Public Policy Manager, Telefónica.

EurodigAfter attending EuroDIG 2015 meeting this question started surrounding my mind: where are Internet Governance forums heading to?

It seems a trend is consolidating among Internet Governance forums: a firm determination to produce tangible outcomes. 2014 Net Mundial meeting was probably the catalyst with the approval of NETmundial Multistakeholder Statement. And now, EuroDIG has taken over trying to have the wide EuroDIG community to approve a Net Neutrality statement. Though finally no consensus could be found and just a draft working paper subject to further comments was released, the experience on the process aiming to produce an outcome was quite positive. It provided us with some learnings that could be highly valuable for other future alike initiatives.

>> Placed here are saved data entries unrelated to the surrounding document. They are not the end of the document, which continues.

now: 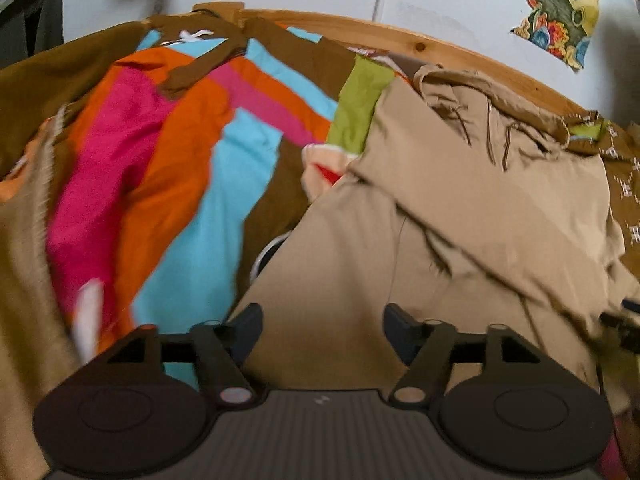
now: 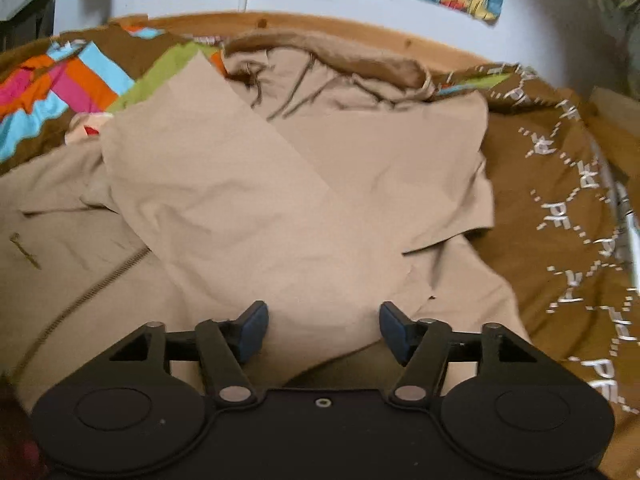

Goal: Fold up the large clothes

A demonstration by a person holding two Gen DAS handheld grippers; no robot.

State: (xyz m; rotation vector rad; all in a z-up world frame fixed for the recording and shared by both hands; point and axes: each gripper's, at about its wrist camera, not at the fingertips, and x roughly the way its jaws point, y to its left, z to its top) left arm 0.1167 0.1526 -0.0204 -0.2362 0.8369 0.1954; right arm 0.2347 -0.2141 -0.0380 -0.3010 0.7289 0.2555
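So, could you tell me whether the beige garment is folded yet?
Partly: the beige garment has one flap lying diagonally across it, the rest rumpled.

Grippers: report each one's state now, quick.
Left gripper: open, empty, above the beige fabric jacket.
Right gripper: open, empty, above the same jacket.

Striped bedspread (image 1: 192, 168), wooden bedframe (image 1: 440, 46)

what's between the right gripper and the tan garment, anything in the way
Nothing visible. The right gripper is open, its fingers just above the tan garment, with only that cloth showing between them.
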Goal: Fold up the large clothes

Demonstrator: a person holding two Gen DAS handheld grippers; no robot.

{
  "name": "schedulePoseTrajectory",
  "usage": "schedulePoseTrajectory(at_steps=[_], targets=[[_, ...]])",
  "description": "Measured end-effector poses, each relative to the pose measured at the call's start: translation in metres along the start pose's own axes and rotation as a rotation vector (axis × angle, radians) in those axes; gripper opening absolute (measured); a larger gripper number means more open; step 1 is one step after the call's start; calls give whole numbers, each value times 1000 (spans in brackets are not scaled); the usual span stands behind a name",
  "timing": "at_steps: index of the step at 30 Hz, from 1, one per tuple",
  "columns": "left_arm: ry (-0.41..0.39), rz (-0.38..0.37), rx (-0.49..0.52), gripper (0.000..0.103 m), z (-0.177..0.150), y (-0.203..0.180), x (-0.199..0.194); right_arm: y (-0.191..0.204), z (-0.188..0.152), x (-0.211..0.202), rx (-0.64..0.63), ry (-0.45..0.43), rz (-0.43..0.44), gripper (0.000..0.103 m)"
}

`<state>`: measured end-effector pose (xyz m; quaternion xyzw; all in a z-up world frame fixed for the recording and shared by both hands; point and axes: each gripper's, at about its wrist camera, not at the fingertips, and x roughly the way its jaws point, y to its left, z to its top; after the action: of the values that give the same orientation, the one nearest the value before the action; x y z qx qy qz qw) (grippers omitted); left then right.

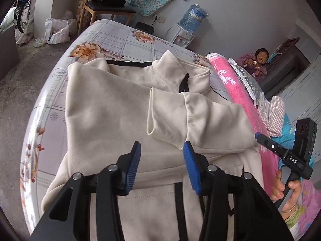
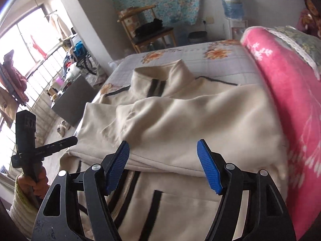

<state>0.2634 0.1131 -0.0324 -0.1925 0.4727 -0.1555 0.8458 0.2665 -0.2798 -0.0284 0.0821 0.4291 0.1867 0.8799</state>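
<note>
A cream jacket (image 1: 112, 108) with black trim lies spread on the bed, collar at the far end, and shows again in the right wrist view (image 2: 200, 116). One sleeve (image 1: 180, 116) is folded across its chest. My left gripper (image 1: 162, 143) hovers over the jacket's lower half, open, with only a gap between its blue pads. My right gripper (image 2: 163, 142) is open wider above the folded sleeve's near edge and holds nothing. It also shows at the right edge of the left wrist view (image 1: 280, 152), held by a hand (image 1: 284, 188).
The bed sheet (image 1: 112, 38) is checked with flowers; its left edge drops to a concrete floor. A pink blanket (image 1: 238, 92) and a pillow (image 1: 246, 76) lie along the right. A person (image 1: 258, 62) sits beyond. A chair (image 1: 108, 10) and water dispenser (image 1: 188, 28) stand at the far wall.
</note>
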Motion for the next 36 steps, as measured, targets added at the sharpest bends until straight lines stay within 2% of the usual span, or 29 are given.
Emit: schedulePoseTrajectory(at_steps=[3, 6, 8, 10, 11, 12, 17, 19, 20, 23, 26, 28, 30, 32, 36], targets=[[36, 9, -41, 43, 21, -3, 30, -34, -11, -11, 67, -22, -83, 49], [77, 40, -68, 43, 37, -3, 62, -61, -26, -18, 120, -18, -129, 41], [88, 67, -55, 34, 41, -6, 75, -73, -36, -22, 147, -14, -137, 39], [90, 103, -21, 9, 42, -12, 82, -80, -42, -21, 158, -8, -145, 38], [79, 118, 4, 3, 42, -15, 81, -83, -44, -20, 157, -6, -153, 38], [57, 130, 26, 0, 42, -20, 76, -84, -45, -18, 154, -6, -159, 37], [-153, 167, 142, 0, 46, -47, 11, -91, -45, -22, 145, -2, -164, 37], [-221, 188, 142, 0, 45, -47, -15, -91, -44, -24, 135, -4, -167, 37], [-230, 187, 123, 0, 45, -41, -22, -91, -44, -24, 128, -4, -173, 37], [-150, 155, 74, 0, 47, -20, -8, -91, -45, -23, 110, 0, -191, 38], [-17, 78, -21, 1, 43, -1, 24, -90, -47, -19, 117, 7, -171, 49], [53, 75, -43, 8, 39, 1, 48, -87, -47, -18, 125, 6, -155, 55], [106, 67, -57, 9, 38, 2, 69, -82, -48, -17, 116, 4, -157, 60], [136, 110, -58, 9, 37, 1, 85, -77, -48, -16, 100, 3, -174, 60], [94, 161, 13, 9, 32, -12, 89, -76, -50, -14, 89, 7, -201, 60]])
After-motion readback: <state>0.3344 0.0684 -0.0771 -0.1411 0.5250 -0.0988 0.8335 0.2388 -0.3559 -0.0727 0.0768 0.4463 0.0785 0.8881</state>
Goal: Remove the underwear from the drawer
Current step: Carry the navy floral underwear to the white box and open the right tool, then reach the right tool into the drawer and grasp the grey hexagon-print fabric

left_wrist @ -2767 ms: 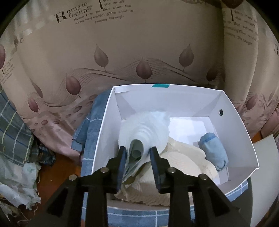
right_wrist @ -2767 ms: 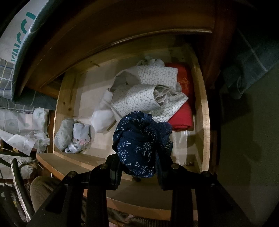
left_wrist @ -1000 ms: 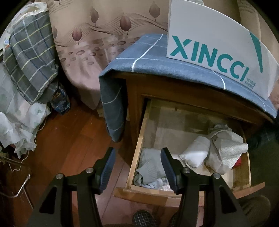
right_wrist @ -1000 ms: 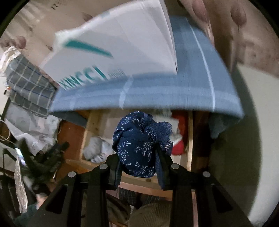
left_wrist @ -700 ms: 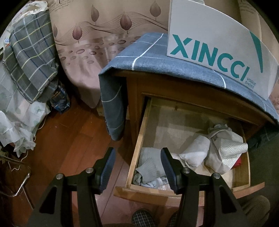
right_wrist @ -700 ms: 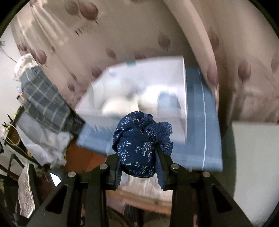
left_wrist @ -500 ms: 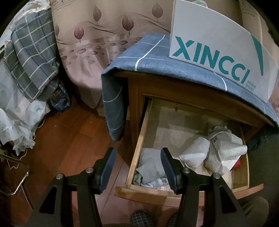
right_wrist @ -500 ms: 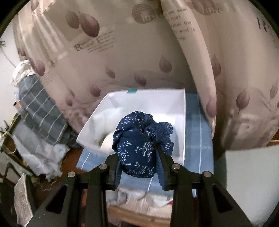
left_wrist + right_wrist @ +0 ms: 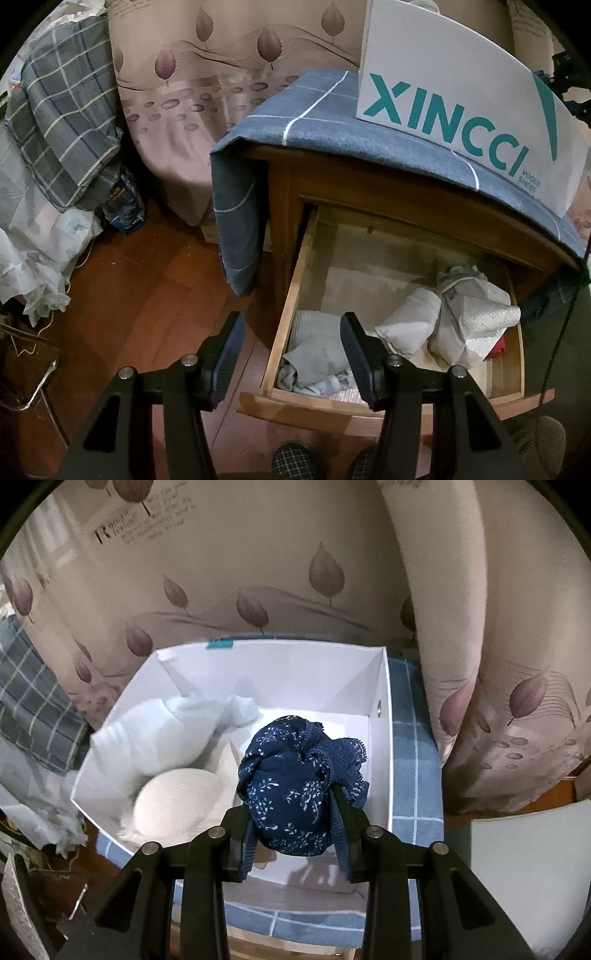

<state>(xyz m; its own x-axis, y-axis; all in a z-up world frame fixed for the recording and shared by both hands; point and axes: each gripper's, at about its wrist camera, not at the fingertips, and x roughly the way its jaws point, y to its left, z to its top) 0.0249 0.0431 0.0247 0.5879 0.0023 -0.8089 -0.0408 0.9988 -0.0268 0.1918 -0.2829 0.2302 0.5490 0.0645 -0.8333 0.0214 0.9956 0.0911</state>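
Underwear [image 9: 291, 782], one navy piece, clamped in right gripper [image 9: 293, 836] above box [image 9: 384, 746].

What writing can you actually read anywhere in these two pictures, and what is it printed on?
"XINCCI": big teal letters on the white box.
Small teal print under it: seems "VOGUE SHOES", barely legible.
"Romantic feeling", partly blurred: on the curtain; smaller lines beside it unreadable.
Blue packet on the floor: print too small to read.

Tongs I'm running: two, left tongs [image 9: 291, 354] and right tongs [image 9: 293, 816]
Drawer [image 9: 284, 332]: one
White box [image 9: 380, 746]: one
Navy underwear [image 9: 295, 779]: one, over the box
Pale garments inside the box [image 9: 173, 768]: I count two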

Despite the drafting process of the statement was perfectly defined, the process for endorsing it by the EuroDIG community was not. It seemed no one had a clear view on how the document was to be presented, neither in which session, nor how the voting process would take place or what would the acceptance threshold be. This created much uncertainty, leading to highly stressful situations and an overly heated debate about the “voting” process and even on if anything was finally endorsed and what. It seems clear now that for an endorsement to take place a clear and detailed process defining all aspects is needed.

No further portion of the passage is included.